Check each line of the data, and copy those where "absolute" appears.

* [Stored entries]
****
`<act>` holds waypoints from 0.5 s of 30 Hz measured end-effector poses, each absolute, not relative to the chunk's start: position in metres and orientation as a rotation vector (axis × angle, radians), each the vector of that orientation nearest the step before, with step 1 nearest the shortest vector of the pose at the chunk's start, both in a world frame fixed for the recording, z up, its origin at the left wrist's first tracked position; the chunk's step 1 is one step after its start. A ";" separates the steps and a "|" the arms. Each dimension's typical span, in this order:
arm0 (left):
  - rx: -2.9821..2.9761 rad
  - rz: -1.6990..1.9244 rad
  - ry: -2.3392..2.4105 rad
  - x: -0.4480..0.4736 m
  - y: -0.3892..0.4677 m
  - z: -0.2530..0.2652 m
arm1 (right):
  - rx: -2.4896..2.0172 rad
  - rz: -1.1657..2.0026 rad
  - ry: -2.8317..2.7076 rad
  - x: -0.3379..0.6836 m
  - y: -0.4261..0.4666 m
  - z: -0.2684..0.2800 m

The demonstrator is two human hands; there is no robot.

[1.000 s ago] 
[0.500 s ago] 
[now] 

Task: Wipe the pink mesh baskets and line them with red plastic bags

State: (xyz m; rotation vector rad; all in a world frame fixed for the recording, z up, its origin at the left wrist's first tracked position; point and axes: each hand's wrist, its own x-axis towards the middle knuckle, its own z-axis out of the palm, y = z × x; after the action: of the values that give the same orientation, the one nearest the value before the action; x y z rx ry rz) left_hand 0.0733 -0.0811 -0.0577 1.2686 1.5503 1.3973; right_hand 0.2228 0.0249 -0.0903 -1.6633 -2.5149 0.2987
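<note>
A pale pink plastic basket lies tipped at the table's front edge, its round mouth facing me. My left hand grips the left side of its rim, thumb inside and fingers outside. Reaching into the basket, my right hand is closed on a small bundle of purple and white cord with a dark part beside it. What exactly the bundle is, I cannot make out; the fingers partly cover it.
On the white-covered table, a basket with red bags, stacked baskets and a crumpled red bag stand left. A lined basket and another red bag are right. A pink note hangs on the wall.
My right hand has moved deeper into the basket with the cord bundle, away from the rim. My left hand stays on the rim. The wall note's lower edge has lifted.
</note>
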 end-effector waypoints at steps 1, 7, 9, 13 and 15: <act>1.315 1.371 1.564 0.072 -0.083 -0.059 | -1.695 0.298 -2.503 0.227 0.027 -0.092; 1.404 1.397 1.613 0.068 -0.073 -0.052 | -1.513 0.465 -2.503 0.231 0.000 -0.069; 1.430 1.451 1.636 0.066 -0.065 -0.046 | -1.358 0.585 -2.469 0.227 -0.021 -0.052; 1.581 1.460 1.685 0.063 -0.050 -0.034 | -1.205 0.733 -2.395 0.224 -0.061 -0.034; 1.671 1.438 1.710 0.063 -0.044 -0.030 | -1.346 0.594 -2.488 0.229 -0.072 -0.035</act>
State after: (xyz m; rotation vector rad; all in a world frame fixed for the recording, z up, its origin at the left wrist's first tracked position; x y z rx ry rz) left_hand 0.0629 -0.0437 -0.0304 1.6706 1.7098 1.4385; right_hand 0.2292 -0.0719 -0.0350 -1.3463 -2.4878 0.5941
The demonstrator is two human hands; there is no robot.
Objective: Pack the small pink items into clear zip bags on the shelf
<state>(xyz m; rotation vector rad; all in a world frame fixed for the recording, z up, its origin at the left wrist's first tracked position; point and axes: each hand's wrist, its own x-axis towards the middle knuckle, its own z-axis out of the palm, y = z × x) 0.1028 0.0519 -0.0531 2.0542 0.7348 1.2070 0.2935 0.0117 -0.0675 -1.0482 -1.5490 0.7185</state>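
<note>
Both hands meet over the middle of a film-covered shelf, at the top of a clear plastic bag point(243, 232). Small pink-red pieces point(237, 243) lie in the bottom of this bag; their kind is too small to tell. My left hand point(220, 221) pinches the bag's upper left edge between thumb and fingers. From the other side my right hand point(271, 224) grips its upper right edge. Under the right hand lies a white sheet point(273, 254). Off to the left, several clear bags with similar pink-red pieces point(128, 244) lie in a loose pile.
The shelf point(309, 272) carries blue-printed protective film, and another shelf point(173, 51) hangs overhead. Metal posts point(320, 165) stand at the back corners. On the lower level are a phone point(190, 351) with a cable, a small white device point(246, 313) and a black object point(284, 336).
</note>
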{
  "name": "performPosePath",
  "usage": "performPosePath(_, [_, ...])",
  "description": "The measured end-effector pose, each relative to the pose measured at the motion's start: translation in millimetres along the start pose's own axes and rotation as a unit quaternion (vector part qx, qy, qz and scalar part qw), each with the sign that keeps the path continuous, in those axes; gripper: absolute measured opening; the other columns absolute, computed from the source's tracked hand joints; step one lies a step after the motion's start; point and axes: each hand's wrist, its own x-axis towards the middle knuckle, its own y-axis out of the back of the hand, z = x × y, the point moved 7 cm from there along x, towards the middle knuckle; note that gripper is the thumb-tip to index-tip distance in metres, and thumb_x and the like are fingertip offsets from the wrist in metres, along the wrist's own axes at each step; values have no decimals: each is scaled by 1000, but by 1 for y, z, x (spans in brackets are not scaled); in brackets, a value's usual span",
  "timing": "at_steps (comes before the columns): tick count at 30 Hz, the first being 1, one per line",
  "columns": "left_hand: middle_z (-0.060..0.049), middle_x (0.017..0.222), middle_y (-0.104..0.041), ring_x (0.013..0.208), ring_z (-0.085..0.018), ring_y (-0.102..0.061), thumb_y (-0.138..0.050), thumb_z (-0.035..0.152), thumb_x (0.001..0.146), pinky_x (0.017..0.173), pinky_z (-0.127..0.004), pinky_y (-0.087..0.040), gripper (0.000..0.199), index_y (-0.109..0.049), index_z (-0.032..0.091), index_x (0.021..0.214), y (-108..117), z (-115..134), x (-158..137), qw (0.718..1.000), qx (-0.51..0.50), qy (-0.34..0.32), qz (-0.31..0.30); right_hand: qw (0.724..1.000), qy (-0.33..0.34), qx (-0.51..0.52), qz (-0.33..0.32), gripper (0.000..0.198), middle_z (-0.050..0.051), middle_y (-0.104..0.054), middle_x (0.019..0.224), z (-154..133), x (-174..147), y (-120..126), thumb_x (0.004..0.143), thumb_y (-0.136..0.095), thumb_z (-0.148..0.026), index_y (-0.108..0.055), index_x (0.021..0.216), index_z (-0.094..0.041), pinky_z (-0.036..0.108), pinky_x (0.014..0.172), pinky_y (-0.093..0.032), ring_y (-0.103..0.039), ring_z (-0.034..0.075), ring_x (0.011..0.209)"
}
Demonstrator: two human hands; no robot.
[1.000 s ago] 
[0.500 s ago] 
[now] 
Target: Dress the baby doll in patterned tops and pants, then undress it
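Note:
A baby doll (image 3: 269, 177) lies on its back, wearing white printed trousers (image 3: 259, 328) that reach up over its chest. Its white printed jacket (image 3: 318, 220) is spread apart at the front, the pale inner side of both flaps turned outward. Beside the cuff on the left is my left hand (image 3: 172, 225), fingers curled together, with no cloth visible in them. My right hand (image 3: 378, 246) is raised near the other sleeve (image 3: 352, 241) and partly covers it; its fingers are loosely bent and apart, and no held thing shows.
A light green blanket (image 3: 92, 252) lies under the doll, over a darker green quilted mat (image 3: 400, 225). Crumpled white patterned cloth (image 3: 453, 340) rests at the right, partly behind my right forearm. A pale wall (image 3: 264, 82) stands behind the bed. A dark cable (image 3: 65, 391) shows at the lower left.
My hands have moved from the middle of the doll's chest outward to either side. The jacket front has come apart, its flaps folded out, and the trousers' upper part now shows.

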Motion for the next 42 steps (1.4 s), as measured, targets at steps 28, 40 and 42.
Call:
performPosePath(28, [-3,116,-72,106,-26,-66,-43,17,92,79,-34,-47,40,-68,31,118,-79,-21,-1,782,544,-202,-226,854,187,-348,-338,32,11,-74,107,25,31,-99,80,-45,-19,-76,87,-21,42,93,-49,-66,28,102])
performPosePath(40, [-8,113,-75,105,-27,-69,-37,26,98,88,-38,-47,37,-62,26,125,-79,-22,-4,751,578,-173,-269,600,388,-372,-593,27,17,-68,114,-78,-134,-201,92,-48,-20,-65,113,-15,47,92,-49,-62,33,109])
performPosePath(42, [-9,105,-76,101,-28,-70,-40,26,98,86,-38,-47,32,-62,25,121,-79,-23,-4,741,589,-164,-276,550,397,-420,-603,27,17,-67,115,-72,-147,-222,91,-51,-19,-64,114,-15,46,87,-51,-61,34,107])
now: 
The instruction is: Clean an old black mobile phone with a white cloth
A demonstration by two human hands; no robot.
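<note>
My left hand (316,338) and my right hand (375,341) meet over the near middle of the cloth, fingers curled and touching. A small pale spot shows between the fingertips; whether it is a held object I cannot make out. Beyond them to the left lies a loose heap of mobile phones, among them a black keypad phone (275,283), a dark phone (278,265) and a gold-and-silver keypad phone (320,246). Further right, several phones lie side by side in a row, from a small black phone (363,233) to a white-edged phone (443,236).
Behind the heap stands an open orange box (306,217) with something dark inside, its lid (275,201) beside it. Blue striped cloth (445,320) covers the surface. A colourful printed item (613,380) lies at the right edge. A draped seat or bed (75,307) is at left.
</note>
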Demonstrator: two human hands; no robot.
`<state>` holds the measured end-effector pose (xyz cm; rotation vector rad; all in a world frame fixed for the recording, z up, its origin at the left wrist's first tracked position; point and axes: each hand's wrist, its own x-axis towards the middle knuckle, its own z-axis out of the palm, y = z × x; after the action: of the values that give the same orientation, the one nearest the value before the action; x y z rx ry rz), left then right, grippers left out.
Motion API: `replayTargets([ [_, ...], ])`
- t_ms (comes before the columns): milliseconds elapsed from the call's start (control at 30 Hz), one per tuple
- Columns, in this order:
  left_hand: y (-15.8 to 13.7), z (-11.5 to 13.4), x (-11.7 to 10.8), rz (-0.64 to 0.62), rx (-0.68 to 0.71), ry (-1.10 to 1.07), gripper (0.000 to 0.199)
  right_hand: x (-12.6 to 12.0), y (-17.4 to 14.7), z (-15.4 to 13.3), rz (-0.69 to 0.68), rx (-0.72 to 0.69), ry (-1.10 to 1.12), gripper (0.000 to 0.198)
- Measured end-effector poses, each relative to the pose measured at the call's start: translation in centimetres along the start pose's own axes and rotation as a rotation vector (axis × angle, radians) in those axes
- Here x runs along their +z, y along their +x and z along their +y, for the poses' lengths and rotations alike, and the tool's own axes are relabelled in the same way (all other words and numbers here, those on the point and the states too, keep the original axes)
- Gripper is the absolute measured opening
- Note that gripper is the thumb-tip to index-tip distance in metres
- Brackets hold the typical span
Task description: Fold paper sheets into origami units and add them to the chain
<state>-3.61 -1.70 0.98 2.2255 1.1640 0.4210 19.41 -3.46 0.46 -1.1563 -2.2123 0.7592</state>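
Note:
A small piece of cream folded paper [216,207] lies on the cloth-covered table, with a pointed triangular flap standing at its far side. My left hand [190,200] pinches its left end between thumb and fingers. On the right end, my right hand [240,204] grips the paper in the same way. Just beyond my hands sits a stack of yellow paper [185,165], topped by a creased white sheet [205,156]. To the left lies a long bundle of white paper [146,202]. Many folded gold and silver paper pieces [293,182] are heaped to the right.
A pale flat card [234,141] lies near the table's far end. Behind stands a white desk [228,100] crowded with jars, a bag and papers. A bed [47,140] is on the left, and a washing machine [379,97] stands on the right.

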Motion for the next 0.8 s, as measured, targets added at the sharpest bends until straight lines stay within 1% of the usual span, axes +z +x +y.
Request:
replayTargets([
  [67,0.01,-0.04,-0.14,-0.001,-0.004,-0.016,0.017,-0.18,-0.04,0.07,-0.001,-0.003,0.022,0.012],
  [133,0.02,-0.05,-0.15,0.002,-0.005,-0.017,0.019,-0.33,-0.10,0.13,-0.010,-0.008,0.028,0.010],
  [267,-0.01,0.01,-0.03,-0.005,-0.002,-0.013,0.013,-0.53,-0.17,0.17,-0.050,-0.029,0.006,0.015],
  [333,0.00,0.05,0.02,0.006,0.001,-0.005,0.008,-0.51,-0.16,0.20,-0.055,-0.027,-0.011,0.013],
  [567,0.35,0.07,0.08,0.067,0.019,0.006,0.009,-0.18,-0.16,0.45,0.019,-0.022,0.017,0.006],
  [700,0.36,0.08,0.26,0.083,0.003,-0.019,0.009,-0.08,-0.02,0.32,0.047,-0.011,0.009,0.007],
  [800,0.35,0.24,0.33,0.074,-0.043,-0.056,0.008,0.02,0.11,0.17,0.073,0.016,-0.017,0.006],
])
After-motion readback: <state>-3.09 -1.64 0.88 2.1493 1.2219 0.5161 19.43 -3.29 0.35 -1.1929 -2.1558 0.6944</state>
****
* [Your response]
`<act>` holds waypoints from 0.5 s of 30 Hz measured end-effector poses, each absolute, not relative to the chunk's start: position in metres and orientation as a rotation vector (axis × angle, radians), each the vector of that orientation nearest the step before, with step 1 nearest the shortest vector of the pose at the chunk's start, both in a world frame fixed for the recording, z up, its origin at the left wrist's first tracked position; the chunk's step 1 is one step after its start. A ";" separates the steps and a "|" the arms. Each dimension's typical span, in this order:
  "description": "The measured end-effector pose, each relative to the pose measured at the motion's start: translation in millimetres along the start pose's own axes and rotation as a unit quaternion (vector part qx, qy, qz and scalar part qw), each with the sign that keeps the path continuous, in those axes; gripper: absolute measured opening; the other columns absolute, computed from the source's tracked hand joints; step one lies a step after the motion's start; point and axes: each hand's wrist, its own x-axis towards the middle knuckle, its own y-axis out of the back of the hand, z = x × y, the point moved 7 cm from there along x, towards the middle knuckle; note that gripper is the thumb-tip to index-tip distance in metres, and thumb_x and the like are fingertip offsets from the wrist in metres, along the wrist's own axes at each step; values have no decimals: each is scaled by 1000, but by 1 for y, z, x (spans in brackets are not scaled); in brackets, a value's usual span",
- Gripper is the absolute measured opening

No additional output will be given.